[SeaBIOS] [Qemu-devel] [edk2] (PAM stuff) reset doesn't work on OVMF + SeaBIOS CSM

Laszlo Ersek lersek at redhat.com
Tue Feb 19 21:45:43 CET 2013


On 02/19/13 19:41, Gleb Natapov wrote:
> On Tue, Feb 19, 2013 at 06:35:03PM +0000, David Woodhouse wrote:
>> On Tue, 2013-02-19 at 20:13 +0200, Gleb Natapov wrote:
>>>
>>>> I take it you mean copy 0xfffe0000 to 0xe0000?  That would not be
>>> fun.
>>>> SeaBIOS would need to detect that it's in the state (it's definitely
>>>> not correct to do that on real-hardware or on "working" kvm
>>>> instances), then setup a trampoline somewhere outside of
>>>> 0xe0000-0xfffff to do the memcpy, jump to that trampoline, copy the
>>>> memory, restore segment registers, and then jump to 0xfffffff0.
>>>> That's a lot of kvm specific code to add to seabios as a workaround
>>>> and it seems fragile anyway.
>>>>
>>> Isn't this exactly what qemu_prep_reset() is doing now?
>>
>> No.

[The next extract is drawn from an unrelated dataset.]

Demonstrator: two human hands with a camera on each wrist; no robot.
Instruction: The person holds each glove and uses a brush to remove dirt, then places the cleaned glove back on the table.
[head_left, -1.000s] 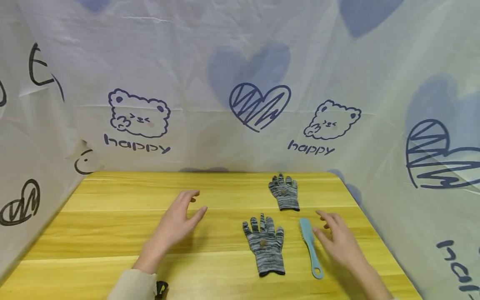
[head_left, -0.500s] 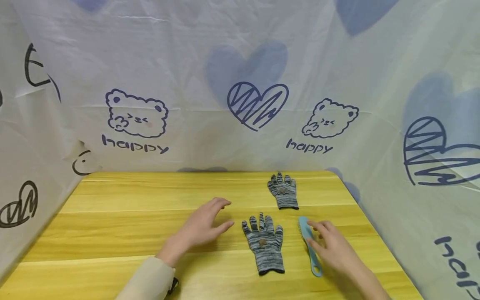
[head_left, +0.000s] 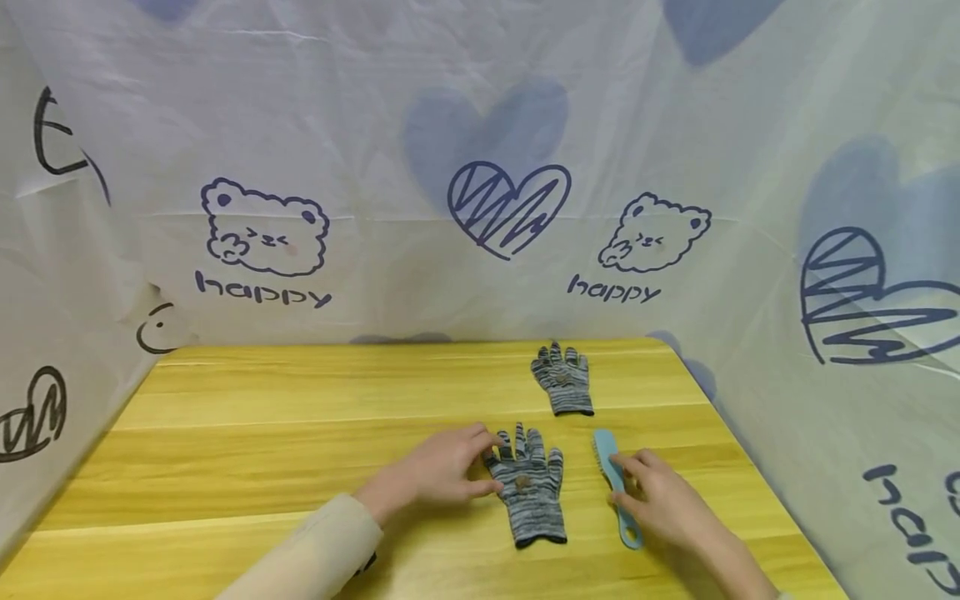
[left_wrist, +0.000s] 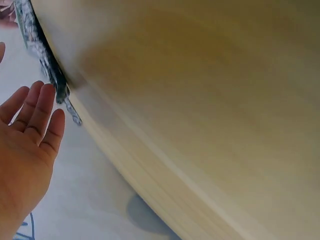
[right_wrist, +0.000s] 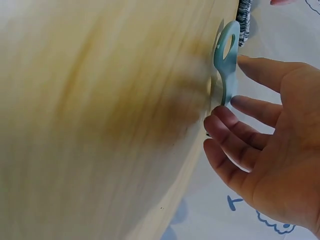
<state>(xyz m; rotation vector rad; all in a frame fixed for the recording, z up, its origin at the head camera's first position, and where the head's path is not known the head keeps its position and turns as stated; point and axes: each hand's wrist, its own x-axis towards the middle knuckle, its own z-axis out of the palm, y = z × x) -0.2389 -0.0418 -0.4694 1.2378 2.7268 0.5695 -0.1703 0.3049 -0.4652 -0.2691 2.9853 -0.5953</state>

It doesn't do the trampoline thing because it doesn't *have* to;
>> it's copying an identical copy of the code back over itself.
>>
> Ah, yes of course. So does CSM takes the whole 0xe0000-0xfffff segment or
> it leaves OVMF code there somewhere. CSM reset code can jump into OVMF
> code in 0xe0000-0xfffff range and let it do the copy.

I think the only thing you could know about the UEFI environment
(call-wise or jump-wise) while in the CSM is ReverseThunkCallSegment /
ReverseThunkCallOffset. Theoretically those allow the CSM to call back
into EfiCompatibility (32-bit protected mode environment).

Some problems:
- Using the reverse thunk might only be allowed if we ended up in real
mode coming through the forward thunk to begin with. When qemu/kvm
simply jumps to 0xffff0 (reset request from guest OS), this doesn't hold.

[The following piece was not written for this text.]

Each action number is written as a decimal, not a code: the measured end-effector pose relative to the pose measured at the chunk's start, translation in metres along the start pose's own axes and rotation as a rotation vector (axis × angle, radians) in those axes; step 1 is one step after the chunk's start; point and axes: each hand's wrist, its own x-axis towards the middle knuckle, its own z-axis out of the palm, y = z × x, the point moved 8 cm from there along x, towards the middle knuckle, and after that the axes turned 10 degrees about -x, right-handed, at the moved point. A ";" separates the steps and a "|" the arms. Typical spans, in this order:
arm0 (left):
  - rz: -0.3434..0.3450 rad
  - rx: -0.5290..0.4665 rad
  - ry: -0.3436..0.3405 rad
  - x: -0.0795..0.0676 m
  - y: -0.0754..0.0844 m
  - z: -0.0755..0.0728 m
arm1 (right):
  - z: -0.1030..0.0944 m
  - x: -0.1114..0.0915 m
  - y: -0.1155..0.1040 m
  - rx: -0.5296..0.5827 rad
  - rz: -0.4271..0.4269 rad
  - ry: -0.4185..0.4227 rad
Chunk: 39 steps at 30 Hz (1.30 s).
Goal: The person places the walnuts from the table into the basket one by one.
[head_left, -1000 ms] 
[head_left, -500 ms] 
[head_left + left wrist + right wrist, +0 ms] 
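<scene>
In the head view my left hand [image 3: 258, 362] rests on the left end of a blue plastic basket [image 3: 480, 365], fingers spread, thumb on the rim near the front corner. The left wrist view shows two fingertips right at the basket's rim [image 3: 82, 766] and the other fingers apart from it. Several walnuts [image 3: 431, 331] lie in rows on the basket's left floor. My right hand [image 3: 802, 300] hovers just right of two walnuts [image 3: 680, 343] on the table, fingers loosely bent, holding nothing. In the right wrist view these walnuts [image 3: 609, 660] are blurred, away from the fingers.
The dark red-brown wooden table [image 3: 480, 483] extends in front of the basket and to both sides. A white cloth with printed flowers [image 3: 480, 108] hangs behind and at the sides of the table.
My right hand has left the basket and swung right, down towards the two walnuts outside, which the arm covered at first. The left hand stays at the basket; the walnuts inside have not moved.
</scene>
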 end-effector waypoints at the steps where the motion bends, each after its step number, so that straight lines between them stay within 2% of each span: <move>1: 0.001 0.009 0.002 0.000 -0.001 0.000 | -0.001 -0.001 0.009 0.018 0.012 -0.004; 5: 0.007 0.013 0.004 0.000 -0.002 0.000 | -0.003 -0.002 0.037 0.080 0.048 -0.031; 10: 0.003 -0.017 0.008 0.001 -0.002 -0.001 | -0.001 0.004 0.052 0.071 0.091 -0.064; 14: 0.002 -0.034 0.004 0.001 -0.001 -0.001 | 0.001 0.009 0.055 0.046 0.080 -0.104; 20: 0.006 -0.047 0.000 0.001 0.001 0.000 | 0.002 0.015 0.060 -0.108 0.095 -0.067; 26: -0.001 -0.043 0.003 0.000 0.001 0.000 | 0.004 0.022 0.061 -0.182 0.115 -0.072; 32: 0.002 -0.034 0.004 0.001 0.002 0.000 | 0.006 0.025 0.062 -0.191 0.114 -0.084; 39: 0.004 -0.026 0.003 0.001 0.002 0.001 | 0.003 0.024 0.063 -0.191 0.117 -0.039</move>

- Currently no reverse thunk functions are defined in the CSM spec, and
the implementation in TianoCore seems ... absent. The directory
"IntelFrameworkModulePkg/Csm/LegacyBiosDxe/Ipf" appears to contain some
incomplete Itanium assembly.

Anyway David is fixing qemu to reset the PAMs at hard reset, so OVMF
should show up again in the f-segment, accomodating older kvm hosts.